While Gordon admitted that all the cautions helped him, Martin felt otherwise.

"They crippled us a little bit because I thought it was better the longer we ran," Martin said. "(But) they were there, it was reality and you have to deal with it."

John Andretti, who started in the 31st position, finished third in a Pontiac, followed by Rusty Wallace and Jimmy Spencer, both in Fords. Rudd, who was running fourth at the time of the accident and finished 38th, had not finished in the top 10 this season.

Martin, who won here two years ago and finished sixth last year, started in the ninth position but quickly moved up to challenge Gordon on the 18th lap. He overtook Gordon on the 26th lap, beating him out of the pits during a caution.

Steve Park, driver of the Pennzoil Chevrolet, had gone out of control on the second turn and flipped a full revolution in midair before coming to rest on a retaining wall. Park appeared fine, saluting the fans as he emerged from the car.

Gordon re-took the lead from Martin on the 31st lap and held on to it until the 51st lap, when he ran off the track on the seventh turn. The mistake put Gordon in third behind Martin and Jeff Burton.

Burton overtook Martin on the 69th lap, for the first lead he has ever held on a road course. But it was short-lived: Burton slowed two laps later and reported transmission problems.

Spencer took the lead briefly during a caution for debris on the track, but once the course was clear Gordon passed Martin and Spencer to regain the lead with 33 laps to go.

Martin, whose only win this season came at Rockingham, kept his No. 6 Ford on Gordon's tail the rest of the way.
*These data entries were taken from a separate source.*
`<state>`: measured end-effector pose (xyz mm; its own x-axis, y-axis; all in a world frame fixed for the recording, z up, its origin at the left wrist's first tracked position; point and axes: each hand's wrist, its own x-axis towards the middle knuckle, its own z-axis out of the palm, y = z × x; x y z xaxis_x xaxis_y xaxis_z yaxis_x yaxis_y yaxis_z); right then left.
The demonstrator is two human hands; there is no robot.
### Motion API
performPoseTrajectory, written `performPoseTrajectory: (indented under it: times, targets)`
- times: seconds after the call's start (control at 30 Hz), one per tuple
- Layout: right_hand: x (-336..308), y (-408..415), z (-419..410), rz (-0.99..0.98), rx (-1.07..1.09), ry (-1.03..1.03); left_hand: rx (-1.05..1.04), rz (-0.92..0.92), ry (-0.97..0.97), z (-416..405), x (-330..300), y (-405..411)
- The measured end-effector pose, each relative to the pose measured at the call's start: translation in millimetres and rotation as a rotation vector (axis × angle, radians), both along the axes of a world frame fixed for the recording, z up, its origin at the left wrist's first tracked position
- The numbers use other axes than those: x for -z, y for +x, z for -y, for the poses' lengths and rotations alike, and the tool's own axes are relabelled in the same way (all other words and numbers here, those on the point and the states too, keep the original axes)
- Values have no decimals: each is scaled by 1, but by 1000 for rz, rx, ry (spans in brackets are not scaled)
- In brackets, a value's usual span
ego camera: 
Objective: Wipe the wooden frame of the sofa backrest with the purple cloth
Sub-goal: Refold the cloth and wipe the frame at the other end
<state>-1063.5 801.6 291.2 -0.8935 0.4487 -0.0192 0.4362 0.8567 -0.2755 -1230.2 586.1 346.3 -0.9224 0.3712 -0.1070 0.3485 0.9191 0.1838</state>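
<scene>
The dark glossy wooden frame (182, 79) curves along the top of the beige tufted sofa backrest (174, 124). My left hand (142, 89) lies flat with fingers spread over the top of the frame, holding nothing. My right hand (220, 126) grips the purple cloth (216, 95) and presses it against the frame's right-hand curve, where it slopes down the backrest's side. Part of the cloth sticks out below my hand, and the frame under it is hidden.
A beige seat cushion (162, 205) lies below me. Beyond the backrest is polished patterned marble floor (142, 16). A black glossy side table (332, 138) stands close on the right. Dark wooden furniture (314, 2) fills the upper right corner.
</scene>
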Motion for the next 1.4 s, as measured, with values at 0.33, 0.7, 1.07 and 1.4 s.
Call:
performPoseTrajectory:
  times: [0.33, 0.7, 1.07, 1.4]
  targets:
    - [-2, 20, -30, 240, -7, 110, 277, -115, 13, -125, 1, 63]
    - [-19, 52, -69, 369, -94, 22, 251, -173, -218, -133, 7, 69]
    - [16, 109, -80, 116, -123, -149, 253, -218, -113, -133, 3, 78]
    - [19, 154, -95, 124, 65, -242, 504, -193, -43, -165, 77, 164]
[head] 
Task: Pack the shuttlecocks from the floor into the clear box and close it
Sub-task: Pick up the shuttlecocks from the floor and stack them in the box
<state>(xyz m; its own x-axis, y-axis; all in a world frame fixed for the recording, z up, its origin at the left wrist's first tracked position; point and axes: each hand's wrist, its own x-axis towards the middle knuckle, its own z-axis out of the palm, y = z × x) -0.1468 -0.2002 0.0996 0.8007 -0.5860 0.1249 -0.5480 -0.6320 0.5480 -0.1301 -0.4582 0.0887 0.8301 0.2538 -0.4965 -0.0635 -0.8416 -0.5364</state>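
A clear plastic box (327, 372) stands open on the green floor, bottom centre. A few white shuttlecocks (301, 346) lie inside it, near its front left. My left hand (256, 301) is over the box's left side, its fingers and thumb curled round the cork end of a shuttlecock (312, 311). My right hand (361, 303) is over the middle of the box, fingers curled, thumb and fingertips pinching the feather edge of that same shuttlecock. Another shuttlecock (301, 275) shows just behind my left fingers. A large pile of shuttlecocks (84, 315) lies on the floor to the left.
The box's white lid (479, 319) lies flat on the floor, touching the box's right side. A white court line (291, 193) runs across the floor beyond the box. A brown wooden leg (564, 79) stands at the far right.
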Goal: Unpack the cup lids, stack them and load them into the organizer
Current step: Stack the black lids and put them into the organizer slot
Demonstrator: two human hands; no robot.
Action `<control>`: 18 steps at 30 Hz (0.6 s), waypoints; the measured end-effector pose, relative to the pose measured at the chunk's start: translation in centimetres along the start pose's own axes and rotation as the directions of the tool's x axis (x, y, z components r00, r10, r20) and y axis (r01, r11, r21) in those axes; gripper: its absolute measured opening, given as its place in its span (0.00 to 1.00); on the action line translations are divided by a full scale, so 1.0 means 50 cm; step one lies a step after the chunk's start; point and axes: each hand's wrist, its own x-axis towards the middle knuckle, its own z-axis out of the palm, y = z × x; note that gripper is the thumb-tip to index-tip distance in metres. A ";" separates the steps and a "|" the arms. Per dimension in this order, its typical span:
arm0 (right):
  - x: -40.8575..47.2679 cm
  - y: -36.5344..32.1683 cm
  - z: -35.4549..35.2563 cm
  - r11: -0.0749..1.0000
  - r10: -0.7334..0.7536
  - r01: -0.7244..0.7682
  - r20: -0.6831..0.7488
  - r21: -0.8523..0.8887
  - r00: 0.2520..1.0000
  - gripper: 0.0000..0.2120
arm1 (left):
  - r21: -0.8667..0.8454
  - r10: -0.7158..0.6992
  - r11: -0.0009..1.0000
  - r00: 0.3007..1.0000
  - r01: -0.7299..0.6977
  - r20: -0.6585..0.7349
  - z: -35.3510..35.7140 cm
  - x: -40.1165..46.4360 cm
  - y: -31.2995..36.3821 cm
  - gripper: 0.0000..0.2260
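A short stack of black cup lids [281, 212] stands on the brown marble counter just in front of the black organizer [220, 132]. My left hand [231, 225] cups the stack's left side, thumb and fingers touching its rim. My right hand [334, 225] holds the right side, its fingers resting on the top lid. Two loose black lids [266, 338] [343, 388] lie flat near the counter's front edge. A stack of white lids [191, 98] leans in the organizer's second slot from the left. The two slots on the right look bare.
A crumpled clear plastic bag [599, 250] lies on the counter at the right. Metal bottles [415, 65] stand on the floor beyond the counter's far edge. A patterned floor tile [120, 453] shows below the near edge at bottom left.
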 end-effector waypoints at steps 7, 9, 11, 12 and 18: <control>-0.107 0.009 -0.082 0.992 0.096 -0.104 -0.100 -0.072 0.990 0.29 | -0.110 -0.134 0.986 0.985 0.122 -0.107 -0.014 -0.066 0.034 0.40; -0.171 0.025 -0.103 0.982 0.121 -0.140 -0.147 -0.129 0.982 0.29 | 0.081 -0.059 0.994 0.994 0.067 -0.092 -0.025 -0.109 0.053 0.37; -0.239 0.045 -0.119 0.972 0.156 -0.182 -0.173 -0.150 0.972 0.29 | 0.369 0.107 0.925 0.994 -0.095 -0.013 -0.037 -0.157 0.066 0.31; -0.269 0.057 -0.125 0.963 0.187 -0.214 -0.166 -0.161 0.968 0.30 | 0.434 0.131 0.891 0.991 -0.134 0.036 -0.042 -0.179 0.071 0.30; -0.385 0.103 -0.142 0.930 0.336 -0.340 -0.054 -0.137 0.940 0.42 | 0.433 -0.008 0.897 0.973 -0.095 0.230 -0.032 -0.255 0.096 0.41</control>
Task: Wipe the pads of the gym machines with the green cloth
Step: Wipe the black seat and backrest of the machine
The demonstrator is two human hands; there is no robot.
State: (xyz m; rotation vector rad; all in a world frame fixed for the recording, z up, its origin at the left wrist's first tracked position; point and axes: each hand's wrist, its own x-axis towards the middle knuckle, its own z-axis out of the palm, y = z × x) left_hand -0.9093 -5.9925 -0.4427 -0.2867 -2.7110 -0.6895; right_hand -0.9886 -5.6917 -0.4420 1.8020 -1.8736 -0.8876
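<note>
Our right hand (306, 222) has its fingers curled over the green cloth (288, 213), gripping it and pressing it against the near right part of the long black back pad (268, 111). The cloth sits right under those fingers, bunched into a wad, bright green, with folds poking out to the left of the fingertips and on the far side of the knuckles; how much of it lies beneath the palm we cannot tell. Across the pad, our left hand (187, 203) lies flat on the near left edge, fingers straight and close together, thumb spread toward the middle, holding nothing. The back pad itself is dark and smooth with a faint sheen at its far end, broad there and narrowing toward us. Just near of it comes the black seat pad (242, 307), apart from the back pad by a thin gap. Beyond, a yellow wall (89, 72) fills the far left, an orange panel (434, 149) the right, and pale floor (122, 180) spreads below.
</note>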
On the final lap, Martin tried valiantly to pass Gordon, but couldn't manage it.

Gordon was replenished with water on every pit stop, and at one point there was word he might use an alternate driver to finish the race.

But Gordon said he never considered handing over the wheel.

"I knew once I cooled down and got some bottled water, I could wrap it up," he said. "I wanted to get it done and finish the race."

It was Gordon's 46th career victory. He earned $125,040.

Wallace, who has won at Sears Point twice, was using a new car and vying for his 50th career win. Last year, he failed to qualify in the first round but came back to finish fifth.

"I really didn't need those cautions because we were right on Mark's tail. I had my rhythm going and I was staying right there and everything was going good," Wallace said. "Then the caution flag came and everything went bad. I wheel hopped the thing on the last corner and I lost third to Andretti and went to fourth."

Track officials this year changed the so-called "Chute" an 890-foot high-speed bypass connecting turns four and seven. The Chute, used exclusively for NASCAR events, now empties into a hard-breaking exit turn.